* Instructions for the task:
From the data below, return the exact lines starting at the line containing "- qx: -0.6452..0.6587" and ending at the line containing "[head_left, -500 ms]", both included, and nothing else.

******

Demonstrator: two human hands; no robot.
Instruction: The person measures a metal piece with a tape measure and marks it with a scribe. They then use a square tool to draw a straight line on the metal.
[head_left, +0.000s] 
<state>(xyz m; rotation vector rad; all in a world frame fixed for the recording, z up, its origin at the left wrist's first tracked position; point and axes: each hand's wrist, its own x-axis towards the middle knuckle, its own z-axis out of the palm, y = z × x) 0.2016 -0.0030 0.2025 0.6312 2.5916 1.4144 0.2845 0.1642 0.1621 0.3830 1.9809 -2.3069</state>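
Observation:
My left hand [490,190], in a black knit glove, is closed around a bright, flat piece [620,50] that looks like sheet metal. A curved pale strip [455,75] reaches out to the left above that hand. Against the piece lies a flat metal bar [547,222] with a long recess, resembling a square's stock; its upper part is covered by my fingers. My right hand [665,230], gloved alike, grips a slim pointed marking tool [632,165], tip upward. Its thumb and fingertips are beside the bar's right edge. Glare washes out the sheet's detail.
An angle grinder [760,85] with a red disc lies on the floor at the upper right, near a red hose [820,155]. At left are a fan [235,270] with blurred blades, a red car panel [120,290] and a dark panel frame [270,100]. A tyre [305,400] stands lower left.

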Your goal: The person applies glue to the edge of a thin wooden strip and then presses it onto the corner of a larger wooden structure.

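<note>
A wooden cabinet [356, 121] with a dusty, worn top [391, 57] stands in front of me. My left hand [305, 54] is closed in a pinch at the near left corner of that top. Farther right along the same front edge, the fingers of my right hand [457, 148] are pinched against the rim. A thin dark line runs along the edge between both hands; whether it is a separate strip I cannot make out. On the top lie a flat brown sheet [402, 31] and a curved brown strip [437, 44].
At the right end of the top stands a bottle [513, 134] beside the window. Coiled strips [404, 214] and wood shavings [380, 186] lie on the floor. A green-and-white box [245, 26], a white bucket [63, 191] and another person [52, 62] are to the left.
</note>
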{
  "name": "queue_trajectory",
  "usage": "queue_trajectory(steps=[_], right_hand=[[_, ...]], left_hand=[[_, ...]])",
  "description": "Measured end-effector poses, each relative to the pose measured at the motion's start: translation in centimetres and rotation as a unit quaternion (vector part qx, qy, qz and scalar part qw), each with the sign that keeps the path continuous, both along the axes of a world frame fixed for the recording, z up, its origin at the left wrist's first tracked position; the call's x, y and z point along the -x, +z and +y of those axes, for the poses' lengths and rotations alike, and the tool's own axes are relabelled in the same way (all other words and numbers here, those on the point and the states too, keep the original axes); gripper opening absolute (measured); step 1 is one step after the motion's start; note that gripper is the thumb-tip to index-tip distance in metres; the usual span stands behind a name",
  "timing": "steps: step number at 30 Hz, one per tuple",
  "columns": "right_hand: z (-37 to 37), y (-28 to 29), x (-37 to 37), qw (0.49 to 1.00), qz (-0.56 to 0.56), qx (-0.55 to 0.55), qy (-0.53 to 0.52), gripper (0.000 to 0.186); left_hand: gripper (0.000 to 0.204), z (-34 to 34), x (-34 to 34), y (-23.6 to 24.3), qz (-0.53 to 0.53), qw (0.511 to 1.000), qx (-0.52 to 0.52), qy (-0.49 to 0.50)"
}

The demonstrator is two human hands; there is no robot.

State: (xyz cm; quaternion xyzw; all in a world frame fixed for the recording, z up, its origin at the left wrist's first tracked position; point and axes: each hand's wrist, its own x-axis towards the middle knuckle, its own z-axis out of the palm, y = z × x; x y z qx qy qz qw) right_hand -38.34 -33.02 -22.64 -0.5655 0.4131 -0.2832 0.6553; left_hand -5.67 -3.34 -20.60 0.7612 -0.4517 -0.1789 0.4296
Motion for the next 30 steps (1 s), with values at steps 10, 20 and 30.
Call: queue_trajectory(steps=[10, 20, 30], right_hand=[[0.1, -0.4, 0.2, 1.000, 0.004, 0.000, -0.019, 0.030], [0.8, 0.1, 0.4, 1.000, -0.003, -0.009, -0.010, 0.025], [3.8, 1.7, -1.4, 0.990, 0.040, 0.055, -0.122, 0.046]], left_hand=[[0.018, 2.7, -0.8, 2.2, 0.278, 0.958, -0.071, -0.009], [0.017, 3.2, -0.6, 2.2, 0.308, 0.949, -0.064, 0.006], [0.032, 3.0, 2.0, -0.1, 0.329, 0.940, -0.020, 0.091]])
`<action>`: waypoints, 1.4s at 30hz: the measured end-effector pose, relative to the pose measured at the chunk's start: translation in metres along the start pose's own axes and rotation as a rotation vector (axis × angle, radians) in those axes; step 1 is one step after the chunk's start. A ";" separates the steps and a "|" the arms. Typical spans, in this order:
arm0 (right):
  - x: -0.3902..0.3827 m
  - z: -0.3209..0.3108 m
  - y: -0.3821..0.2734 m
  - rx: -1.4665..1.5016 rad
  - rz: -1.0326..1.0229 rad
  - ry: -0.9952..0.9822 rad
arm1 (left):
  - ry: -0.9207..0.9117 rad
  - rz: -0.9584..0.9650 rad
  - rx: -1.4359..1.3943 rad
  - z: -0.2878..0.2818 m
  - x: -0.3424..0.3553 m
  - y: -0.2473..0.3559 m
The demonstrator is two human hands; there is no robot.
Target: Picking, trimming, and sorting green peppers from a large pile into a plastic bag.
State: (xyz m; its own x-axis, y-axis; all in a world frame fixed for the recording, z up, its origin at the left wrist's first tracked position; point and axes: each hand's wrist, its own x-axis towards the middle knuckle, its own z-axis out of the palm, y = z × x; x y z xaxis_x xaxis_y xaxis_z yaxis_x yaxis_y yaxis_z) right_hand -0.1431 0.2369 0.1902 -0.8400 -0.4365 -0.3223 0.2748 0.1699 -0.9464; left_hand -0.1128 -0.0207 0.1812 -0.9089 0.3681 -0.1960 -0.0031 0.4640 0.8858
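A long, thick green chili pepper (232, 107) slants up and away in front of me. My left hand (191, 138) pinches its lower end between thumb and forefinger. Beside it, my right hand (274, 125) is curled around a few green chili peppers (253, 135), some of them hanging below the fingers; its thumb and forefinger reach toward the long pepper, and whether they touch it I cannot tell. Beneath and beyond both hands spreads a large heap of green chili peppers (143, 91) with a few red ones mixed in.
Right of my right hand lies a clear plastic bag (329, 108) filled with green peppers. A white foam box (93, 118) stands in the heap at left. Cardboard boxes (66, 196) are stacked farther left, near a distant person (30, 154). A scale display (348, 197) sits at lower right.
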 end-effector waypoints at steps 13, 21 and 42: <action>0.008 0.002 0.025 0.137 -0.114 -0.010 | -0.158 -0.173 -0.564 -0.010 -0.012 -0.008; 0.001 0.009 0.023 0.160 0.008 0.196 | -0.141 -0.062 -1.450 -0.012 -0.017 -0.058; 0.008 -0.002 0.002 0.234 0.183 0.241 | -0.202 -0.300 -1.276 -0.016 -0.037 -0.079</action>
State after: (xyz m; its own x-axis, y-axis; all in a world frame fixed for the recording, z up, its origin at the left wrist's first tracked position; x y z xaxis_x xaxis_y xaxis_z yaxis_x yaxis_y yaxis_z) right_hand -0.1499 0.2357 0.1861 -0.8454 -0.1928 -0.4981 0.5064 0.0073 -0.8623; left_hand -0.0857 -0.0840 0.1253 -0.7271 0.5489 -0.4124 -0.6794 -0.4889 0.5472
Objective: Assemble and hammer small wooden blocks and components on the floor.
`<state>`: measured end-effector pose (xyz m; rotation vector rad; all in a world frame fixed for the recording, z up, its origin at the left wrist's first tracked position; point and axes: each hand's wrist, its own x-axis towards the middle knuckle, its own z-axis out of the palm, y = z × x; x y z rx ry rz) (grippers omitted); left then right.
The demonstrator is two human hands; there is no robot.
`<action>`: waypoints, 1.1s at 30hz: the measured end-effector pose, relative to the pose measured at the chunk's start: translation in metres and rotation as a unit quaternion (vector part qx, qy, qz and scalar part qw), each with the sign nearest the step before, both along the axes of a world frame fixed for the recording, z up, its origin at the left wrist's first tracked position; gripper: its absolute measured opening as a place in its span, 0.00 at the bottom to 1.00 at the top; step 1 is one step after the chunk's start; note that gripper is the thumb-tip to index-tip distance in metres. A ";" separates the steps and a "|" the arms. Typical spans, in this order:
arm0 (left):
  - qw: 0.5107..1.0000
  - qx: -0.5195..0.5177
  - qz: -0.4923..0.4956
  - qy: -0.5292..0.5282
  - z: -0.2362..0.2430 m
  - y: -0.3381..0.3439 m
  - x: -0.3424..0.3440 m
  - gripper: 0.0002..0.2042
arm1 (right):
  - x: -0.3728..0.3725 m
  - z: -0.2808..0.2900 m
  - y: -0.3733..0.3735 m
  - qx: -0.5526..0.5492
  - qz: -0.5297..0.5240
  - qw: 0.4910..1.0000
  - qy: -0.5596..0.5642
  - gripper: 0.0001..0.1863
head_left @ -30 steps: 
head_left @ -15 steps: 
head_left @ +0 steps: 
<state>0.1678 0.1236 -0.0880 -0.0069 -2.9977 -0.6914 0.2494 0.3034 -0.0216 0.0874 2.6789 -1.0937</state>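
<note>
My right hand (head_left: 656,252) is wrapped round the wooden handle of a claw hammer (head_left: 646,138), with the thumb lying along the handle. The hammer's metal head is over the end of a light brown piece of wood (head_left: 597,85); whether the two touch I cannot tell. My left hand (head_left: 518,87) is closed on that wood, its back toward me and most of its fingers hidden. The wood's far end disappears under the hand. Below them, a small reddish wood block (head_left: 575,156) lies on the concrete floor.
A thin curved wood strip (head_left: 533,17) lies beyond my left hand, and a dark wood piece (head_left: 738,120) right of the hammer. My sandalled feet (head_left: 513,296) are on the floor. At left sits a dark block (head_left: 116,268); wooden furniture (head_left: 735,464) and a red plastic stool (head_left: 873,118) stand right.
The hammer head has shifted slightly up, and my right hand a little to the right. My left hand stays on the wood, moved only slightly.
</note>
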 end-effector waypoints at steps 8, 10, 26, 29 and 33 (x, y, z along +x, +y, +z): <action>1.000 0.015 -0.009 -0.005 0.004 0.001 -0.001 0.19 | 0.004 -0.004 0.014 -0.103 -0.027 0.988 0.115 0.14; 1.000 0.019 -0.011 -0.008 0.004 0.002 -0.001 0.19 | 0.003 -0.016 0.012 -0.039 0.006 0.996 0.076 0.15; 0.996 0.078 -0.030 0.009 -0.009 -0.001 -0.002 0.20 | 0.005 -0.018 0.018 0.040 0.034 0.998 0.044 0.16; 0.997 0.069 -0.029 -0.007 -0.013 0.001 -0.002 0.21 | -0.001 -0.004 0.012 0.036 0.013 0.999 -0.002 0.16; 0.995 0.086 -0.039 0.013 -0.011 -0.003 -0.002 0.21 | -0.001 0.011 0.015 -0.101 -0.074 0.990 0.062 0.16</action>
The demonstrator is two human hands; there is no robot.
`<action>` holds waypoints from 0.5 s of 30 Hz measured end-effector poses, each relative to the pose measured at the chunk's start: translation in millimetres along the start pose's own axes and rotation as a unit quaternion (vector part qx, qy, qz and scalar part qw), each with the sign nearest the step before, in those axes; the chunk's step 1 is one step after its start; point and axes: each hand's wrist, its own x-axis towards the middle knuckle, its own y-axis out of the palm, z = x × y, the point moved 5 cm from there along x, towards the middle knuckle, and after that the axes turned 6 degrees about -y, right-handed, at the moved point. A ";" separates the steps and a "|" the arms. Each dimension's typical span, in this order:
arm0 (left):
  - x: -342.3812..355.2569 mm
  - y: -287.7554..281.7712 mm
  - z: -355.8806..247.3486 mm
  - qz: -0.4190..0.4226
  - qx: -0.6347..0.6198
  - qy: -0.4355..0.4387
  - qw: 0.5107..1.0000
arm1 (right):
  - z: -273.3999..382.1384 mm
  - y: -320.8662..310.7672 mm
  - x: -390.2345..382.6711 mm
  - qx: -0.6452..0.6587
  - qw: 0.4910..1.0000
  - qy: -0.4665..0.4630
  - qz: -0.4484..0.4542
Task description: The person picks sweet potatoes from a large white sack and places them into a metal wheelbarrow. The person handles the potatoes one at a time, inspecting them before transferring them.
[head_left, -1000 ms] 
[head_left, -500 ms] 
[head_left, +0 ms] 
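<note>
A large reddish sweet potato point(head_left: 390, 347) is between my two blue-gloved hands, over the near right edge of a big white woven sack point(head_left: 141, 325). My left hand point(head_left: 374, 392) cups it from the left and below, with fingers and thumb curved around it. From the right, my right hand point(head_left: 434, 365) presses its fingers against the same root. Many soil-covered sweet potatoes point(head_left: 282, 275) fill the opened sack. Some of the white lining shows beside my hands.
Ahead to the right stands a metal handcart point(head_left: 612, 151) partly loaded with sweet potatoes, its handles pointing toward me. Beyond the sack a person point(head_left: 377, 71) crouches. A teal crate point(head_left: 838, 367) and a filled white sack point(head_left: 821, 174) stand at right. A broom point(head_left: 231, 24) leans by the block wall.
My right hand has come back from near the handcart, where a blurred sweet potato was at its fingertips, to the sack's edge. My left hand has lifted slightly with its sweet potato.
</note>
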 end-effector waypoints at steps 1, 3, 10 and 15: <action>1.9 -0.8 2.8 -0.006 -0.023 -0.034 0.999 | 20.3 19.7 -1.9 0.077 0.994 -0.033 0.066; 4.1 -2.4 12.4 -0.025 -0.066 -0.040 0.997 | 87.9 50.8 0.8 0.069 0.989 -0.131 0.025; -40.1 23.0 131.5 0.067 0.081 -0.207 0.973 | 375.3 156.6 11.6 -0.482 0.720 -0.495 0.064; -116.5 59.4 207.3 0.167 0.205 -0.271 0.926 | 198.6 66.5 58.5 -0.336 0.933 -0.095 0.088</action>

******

* Answer box:
  - qx: -0.6452..0.6587
  - qw: 0.4910..1.0000
  - qy: -0.4665..0.4630
  - qz: -0.4484..0.4542
Task description: The person picks sweet potatoes from a large white sack and places them into a metal wheelbarrow. The person handles the potatoes one at a time, inspecting them before transferring them.
[head_left, -1000 ms] 
[head_left, -500 ms] 

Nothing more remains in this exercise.